Watching a movie in your living room is public broadcasting
Sunday, November 9th, 2008Did you know that you’re violating federal copyright law by watching a movie with a group of familiar acquaintances in your living room? Well, that’s apparently the deal here at BYU, anyway. I, along with my roommate and FHE group co-leader, have been cited in the books as copyright felons because we watched Ironman in the apartment lobby (during legal visiting hours!)
Frustratingly enough, nothing can be done about it. But, cringing in any regard to authority, I argue my case here. BYU’s housing guidelines (which nobody reads because generally they’re common sense…) state:
Also, please be aware that copyright laws prohibit showing video or DVD movies in common areas in or around the residence halls.
Oh do they now! I can prove that statement wrong in about a minute. Copyright laws do not prohibit showing videos or DVD movies in “common areas around the residence halls [at BYU]“. Find me one place in the law books where it says that BYU students can’t show that type of media in their dormitory living rooms.
“Common areas”… interesting words. Each apartment’s kitchen is as common as the lobby during visiting hours. The “lobby” is each apartment’s living room, basically. The R.A. that wrote us up (from Bowen Hall) used the term “public area” several times.
Thus “public” is synonomous with “common” (according a residence halls authority). The US Code states:
17 U.S.C. § 101 (1988) (definition of “publicly”)
20. To perform or display a work “publicly” means –
(1) to perform or display it at a place open to the public or at any place where a substantial number of persons outside of a normal circle of a family and its social acquaintances is gathered; or
(2) to transmit or otherwise communicate a performance or display of the work to a place specified by clause (1) or to the public, by means of any device or process, whether the members of the public capable of receiving the performance or display receive it in the same place or in separate places and at the same time or at different times.Source: http://www.law.cornell.edu/uscode/17/usc_sec_17_00000101—-000-.html
Obviously, the absolutely substantial amount of three people gathered outside the normal circle of our FHE group family and our social acquaintances and totally transmitting the movie to those standing outside the window at the same time was very public and obviously falls within this definition.

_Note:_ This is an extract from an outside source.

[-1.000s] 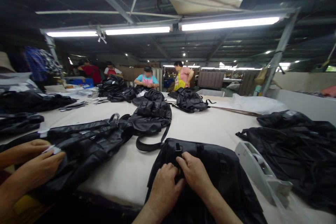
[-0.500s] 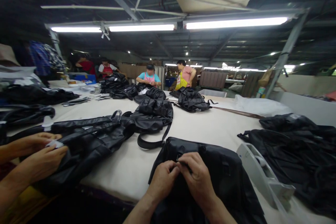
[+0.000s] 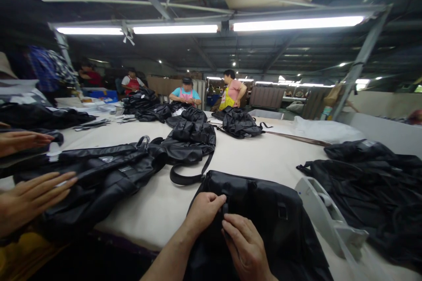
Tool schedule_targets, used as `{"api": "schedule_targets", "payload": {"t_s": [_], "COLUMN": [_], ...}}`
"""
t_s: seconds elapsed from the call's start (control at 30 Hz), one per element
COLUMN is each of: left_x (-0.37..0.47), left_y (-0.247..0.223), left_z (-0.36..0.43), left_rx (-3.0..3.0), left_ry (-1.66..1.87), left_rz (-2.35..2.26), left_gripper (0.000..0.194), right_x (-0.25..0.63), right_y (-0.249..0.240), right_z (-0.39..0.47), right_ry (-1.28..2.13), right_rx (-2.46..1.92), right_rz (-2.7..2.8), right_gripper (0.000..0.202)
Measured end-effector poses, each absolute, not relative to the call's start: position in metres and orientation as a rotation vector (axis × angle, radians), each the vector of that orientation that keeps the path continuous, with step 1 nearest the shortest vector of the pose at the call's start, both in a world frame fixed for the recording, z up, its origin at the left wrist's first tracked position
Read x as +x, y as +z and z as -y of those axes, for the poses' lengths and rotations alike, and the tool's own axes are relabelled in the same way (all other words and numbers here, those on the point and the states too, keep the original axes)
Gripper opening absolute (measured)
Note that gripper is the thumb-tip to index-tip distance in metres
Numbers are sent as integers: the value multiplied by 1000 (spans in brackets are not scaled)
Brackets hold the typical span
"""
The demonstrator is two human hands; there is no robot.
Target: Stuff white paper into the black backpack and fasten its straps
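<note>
Two co-worker's hands (image 3: 31, 199) at left; four people (image 3: 232, 94) beyond; one white tape dispenser (image 3: 329, 217).

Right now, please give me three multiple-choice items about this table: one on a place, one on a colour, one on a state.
1. Where is the white tape dispenser?
A. right of the black bag
B. left of it
C. on top of it

2. What colour is the bag under the hands?
A. red
B. black
C. white

3. How is the left hand?
A. flat and open on the table
B. lifted in the air
C. fingers curled on the bag

Answers: 1 A, it lies by the bag's right edge. 2 B, its whole surface is black. 3 C, the fingers bend onto the bag next to the right hand.
</note>
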State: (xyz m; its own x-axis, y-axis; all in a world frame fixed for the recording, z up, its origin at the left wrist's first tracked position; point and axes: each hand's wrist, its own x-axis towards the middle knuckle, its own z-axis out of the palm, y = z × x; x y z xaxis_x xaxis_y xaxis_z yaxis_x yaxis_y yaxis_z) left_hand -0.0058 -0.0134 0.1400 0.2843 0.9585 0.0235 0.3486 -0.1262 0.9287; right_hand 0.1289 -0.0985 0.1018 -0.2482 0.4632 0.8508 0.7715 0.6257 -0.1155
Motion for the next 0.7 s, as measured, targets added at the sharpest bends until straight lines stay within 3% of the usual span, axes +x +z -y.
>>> {"api": "schedule_targets", "payload": {"t_s": [0.47, 0.7], "left_x": [-6, -5], "left_y": [133, 132], "left_z": [11, 8], "left_rx": [1614, 1599], "left_ry": [853, 866], "left_rz": [-1196, -1167], "left_gripper": [37, 38], "right_x": [126, 130], "right_y": [91, 117], "right_z": [101, 92], "right_ry": [-427, -22], "right_rx": [-945, -995], "right_rz": [1915, 1784], "right_gripper": [27, 21]}}
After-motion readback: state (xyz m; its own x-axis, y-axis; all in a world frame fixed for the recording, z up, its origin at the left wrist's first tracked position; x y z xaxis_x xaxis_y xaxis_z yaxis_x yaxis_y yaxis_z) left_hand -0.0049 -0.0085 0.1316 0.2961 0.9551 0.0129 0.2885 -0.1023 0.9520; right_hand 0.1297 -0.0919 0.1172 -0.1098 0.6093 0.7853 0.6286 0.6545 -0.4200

That whole last paragraph was a load of sarcastic rubbish, by the way. (The window blinds were closed too.)
So much for a public setting.
Title 17 also mentions this:
17 U.S.C. §110 Numb. (5) Paragraph (A)
Notwithstanding the provisions of section 106, the following are not infringements of copyright:
(5)(A) except as provided in subparagraph (B), communication of a transmission embodying a performance or display of a work by the public reception of the transmission on a single receiving apparatus of a kind commonly used in private homes, unless -
(i) a direct charge is made to see or hear the transmission; or
(ii) the transmission thus received is further transmitted to the public”
Since neither this paragraph nor subparagraph B nor does the defintion of “publicly” apply to my situation, and since the only reference the BYU Housing Guidelines cite is the copyright law (not even creating their own, stricter “rules” - only enforcing the laws that already exist), in no way is the accusation made by the R.A. on duty valid at all.
Next, BYU Housing differentiates “video” and “DVD,” I’m assuming, to include both VHS and DVD video formats. Ironman was downloaded - yes, legally - from iTunes. I preordered it in September for about $15.00. It is neither VHS nor DVD, nor can it become such (thanks to DRM).
Looking extensively into Apple’s website, iTunes’ legal pages (scroll down to number 9 for Usage Rules) and various windows in iTunes, I’ve found only this warning applying to copyright:
FBI ANTI-PIRACY WARNING: UNAUTHORIZED COPYING IS PUNISHABLE UNDER FEDERAL LAW.
Okay. I didn’t do any copying. And, I’m sure they’ll let me know if they care if I ever violate their law… which I won’t, cause that would be stupid.
Did you know the movie, purchased from iTunes, doesn’t even have those usual FBI piracy warnings at the beginning? Obviously, the laws still apply - the laws which I have not broken (how the heck did I copy the movie anyway, according to that RA?) - but the movie does not have the warnings embedded in it. Probably doesn’t matter, but I thought it was interesting.
You know, what’s more is that when she originally came by and asked us what we were doing, informed us of our crime, and told me to turn the movie off, I turned off the movie without complaint. Okay, fair enough I initially thought. I prepared to go back inside my dorm and call it a night when she came back and wrote us up. So now we’re in the books. And hey, my roommate wasn’t even watching the movie; he was diddling on his laptop or something. But alas, guilt by association.
Should I be surprised?
I hoped to get away from this at BYU… I had enough issues with unjust authority at my high school.